Task to complete:
Print all of the data exactly, but drop the pictures.

Start of Collected data

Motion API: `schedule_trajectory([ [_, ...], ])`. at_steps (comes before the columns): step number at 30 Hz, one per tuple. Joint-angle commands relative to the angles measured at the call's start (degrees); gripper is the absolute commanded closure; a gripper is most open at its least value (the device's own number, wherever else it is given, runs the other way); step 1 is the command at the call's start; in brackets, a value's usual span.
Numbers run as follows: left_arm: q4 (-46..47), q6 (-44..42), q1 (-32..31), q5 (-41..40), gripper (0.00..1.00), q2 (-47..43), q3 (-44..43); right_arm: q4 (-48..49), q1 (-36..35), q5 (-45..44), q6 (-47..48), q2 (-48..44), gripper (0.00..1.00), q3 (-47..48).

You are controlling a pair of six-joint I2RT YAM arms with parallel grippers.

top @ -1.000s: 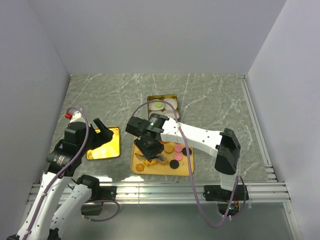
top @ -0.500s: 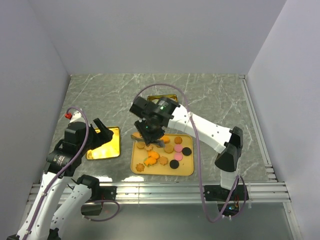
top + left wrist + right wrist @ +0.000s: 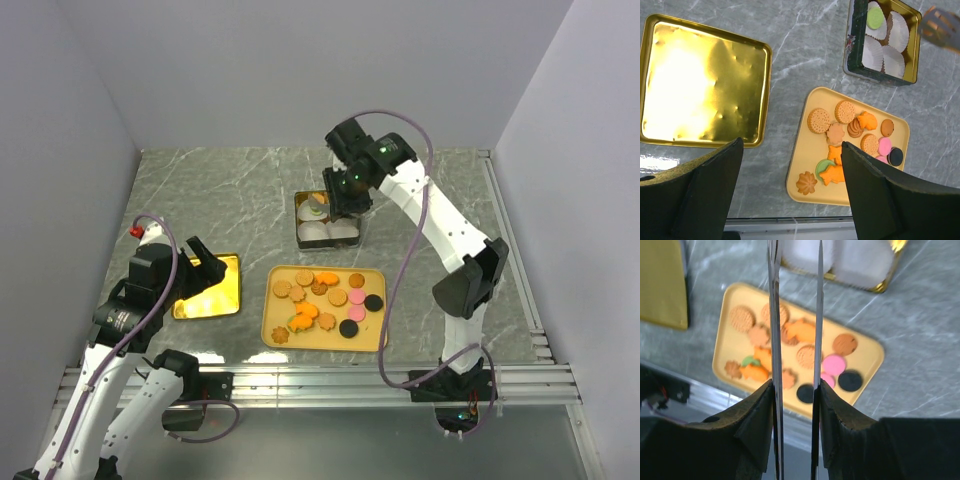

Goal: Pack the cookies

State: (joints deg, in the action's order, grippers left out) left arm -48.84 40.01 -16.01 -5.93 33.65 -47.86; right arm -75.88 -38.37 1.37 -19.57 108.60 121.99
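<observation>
The cookies (image 3: 338, 297) lie loose on a yellow tray (image 3: 372, 337) at the front middle; they also show in the left wrist view (image 3: 819, 120) and the right wrist view (image 3: 742, 317). My right gripper (image 3: 343, 200) hangs over the right part of the dark tin (image 3: 300, 228). Its thin blades stand close and parallel (image 3: 795, 247), and the tips are cut off at the top. In the left wrist view this gripper (image 3: 941, 30) is a blur with a brown-orange cookie in it. My left gripper (image 3: 203, 268) is open and empty (image 3: 790, 195) over the gold lid (image 3: 215, 297).
The tin (image 3: 855, 50) holds white paper cups (image 3: 890, 50), one with a green cookie (image 3: 875, 17) in it. The gold lid (image 3: 700, 85) lies upside down left of the tray (image 3: 805, 160). Grey walls close in on three sides. A metal rail runs along the near edge.
My right gripper rose from the left part of the tray and swung back and right to above the tin. The left arm has not moved.
</observation>
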Motion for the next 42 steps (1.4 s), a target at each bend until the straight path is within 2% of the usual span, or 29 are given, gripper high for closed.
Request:
schedule_trajectory([
  [1,0.0,0.6,-0.2,-1.0,0.15,0.7,-0.4,2.1,2.2,0.0,1.3,2.6,0.61,4.9],
  [12,-0.2,0.6,-0.2,-1.2,0.15,1.5,-0.4,5.9,9.4,0.7,1.4,6.3,0.62,3.4],
  [30,-0.6,1.0,-0.2,-1.8,0.14,2.2,-0.5,6.3,11.8,-0.2,1.8,11.6,0.62,2.6],
  [42,-0.8,1.4,-0.2,-2.3,0.14,2.2,-0.5,6.4,12.1,-1.3,1.6,12.3,0.49,2.2],
])
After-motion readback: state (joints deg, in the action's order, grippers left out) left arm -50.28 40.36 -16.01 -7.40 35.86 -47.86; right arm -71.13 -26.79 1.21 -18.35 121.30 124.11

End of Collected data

Solution to this problem:
Motion API: `schedule_trajectory([ [_, ...], ])`. at_steps (comes before the columns): step number at 30 Hz, one per tuple. Joint-angle commands relative to the angles measured at the call's start (degrees); gripper is the absolute commanded closure; a gripper is most open at its least value (the device's own number, wherever else it is given, runs the other way); step 1 is the command at the call's start; in brackets, a value's usual span.
Numbers run as follows: left_arm: q4 (-46..47), q6 (-44..42), q1 (-32..31), q5 (-41..40), gripper (0.00..1.00), q2 (-47..43), q3 (-44..43); right_arm: q4 (-48..49), q1 (-36..35), q5 (-45..44), q6 (-47..48), q2 (-48..44), gripper (0.00..1.00), q3 (-47..48).

You are controlling a pair of six-joint I2RT YAM arms with parallel grippers.

top @ -1.000s: 
top @ -0.500s: 
top + left wrist + right wrist @ +0.000s: 

Goal: Pack the cookies

State: (joints deg, in the action's order, grippers left out) left arm -48.84 40.01 -16.01 -5.93 33.65 -47.86; right arm -75.88 -38.37 1.37 -19.57 108.60 121.99
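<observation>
The cookies (image 3: 338, 297) lie loose on a yellow tray (image 3: 372, 337) at the front middle; they also show in the left wrist view (image 3: 819, 120) and the right wrist view (image 3: 742, 317). My right gripper (image 3: 343, 200) hangs over the right part of the dark tin (image 3: 300, 228). Its thin blades stand close and parallel (image 3: 795, 247), and the tips are cut off at the top. In the left wrist view this gripper (image 3: 941, 30) is a blur with a brown-orange cookie in it. My left gripper (image 3: 203, 268) is open and empty (image 3: 790, 195) over the gold lid (image 3: 215, 297).
The tin (image 3: 855, 50) holds white paper cups (image 3: 890, 50), one with a green cookie (image 3: 875, 17) in it. The gold lid (image 3: 700, 85) lies upside down left of the tray (image 3: 805, 160). Grey walls close in on three sides. A metal rail runs along the near edge.
My right gripper rose from the left part of the tray and swung back and right to above the tin. The left arm has not moved.
</observation>
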Motion for the next 42 steps (1.4 s), a target at each bend until the straight path is within 2% of the usual span, or 29 are given, gripper high for closed.
Request:
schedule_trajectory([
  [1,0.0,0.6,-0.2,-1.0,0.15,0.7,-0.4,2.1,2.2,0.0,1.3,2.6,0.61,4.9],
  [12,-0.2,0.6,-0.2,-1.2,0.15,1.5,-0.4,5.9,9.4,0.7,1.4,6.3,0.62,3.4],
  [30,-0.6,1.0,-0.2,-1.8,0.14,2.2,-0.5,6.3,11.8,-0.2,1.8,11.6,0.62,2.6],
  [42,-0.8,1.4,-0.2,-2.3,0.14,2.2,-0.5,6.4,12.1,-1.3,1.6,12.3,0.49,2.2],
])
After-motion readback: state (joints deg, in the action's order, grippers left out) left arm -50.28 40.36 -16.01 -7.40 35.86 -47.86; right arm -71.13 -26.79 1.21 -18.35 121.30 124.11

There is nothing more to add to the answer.